### Data section

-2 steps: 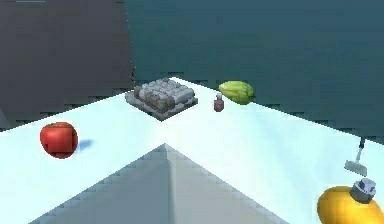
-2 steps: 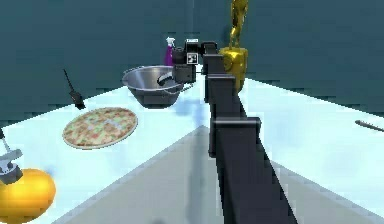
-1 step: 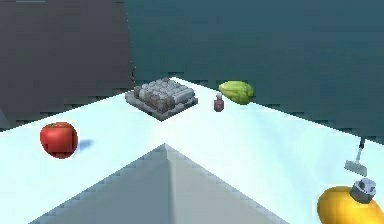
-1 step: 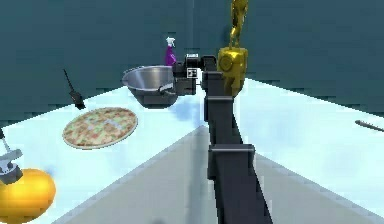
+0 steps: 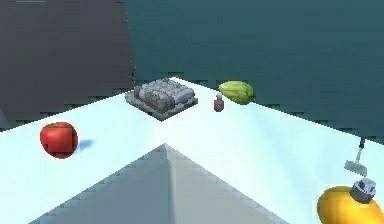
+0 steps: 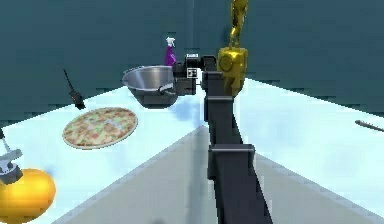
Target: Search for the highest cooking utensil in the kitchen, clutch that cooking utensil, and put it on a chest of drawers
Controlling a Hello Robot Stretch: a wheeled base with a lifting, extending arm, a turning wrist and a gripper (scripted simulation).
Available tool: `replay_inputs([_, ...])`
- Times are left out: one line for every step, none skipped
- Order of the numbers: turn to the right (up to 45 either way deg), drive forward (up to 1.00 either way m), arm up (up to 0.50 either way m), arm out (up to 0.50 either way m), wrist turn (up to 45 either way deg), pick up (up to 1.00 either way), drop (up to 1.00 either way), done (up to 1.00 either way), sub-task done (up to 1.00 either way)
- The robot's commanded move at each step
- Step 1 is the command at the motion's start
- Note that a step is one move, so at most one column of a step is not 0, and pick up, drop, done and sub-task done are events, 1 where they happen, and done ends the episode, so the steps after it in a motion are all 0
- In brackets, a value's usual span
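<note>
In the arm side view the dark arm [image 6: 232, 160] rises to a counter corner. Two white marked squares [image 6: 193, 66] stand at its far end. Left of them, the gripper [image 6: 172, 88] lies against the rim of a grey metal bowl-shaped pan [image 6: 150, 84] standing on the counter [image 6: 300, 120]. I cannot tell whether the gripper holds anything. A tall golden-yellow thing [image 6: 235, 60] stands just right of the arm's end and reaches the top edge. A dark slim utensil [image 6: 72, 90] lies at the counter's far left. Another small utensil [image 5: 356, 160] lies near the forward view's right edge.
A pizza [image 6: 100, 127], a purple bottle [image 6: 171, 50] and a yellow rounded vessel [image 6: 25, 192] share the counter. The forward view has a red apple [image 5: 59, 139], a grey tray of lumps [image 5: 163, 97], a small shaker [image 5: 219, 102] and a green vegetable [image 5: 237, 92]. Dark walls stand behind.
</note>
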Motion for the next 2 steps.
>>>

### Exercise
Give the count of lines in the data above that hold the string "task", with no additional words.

### Written response
2